Thank you to Karline Soto, MBA, associate operating officer, Vanderbilt University Medical Center, and Amy DePaolo, LCSW, OSW-C, lead oncology social worker, Danbury Hospital – Praxair Cancer Center, for comments on a prior draft.

References

  1. Pratt-Chapman ML, Rocque G, McMahon J, et al. Centers for Medicare & Medicaid Services will pay for patient navigation: now what? Oncology Issues. 2024;39:54-63.

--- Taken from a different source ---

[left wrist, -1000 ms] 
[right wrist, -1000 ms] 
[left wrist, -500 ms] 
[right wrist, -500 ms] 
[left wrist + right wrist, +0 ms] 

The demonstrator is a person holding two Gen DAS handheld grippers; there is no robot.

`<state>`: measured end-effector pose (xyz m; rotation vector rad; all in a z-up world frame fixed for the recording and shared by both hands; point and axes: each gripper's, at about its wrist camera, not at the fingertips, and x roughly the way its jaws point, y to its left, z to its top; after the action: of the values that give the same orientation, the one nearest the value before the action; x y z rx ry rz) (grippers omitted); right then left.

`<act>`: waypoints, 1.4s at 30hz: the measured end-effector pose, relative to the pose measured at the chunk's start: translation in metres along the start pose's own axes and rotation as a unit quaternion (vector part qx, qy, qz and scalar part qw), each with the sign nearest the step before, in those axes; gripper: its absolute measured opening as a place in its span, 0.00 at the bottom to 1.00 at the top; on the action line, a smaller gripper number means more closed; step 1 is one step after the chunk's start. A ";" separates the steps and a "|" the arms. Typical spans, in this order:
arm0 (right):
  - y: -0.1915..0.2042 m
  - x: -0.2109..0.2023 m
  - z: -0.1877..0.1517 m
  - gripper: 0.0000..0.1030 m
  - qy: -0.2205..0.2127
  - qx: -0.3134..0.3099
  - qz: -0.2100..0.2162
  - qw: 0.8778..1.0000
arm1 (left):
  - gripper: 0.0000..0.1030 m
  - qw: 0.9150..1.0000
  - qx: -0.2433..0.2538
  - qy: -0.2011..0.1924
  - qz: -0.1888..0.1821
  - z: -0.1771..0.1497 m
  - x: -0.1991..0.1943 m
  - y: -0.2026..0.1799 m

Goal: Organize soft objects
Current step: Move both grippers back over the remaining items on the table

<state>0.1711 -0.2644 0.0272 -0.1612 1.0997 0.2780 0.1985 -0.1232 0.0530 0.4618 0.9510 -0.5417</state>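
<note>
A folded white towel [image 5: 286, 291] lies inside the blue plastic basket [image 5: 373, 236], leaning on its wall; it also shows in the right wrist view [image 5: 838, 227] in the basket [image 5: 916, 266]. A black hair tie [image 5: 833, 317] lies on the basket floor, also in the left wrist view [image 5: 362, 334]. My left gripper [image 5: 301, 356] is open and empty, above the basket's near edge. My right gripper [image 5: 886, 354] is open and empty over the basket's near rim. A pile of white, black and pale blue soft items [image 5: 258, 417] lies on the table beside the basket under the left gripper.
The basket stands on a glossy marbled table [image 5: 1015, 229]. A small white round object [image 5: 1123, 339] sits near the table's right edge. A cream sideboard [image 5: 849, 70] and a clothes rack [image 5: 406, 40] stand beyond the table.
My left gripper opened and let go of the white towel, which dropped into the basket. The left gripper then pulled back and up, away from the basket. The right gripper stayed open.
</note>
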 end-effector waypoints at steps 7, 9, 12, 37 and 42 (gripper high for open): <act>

  2. CMS.gov. Physician Fee Schedule. www.cms.gov/medicare/payment/fee-schedules/physician
  3. CMS.gov. Search the Physician Fee Schedule. www.cms.gov/medicare/physician-fee-schedule/search
  4. Pratt-Chapman ML, McMahon J, Pena N, et al. CMS payment for principal illness navigation: how do I credential my navigators? Journal of Oncology Navigation & Survivorship. 2025;15:68-73.
  5. Hodzic RK, Zhou XY, Shivakumar L, et al. Essential insights on patient navigation implementation in oncology. 2025 ASCO Quality Care Symposium. doi:10.1200/OP.2025.21.10_suppl.401
  6. Franklin E, Burke S, Dean M, et al. The Professional Oncology Navigation Task Force. Oncology Navigation Standards of Professional Practice. Journal of Oncology Navigation & Survivorship. 2022;13:74-85.
  7. Pratt-Chapman ML, Willis A, Masselink L. Core Competencies for Oncology Patient Navigators. Journal of Oncology Navigation & Survivorship. 2015;6:2.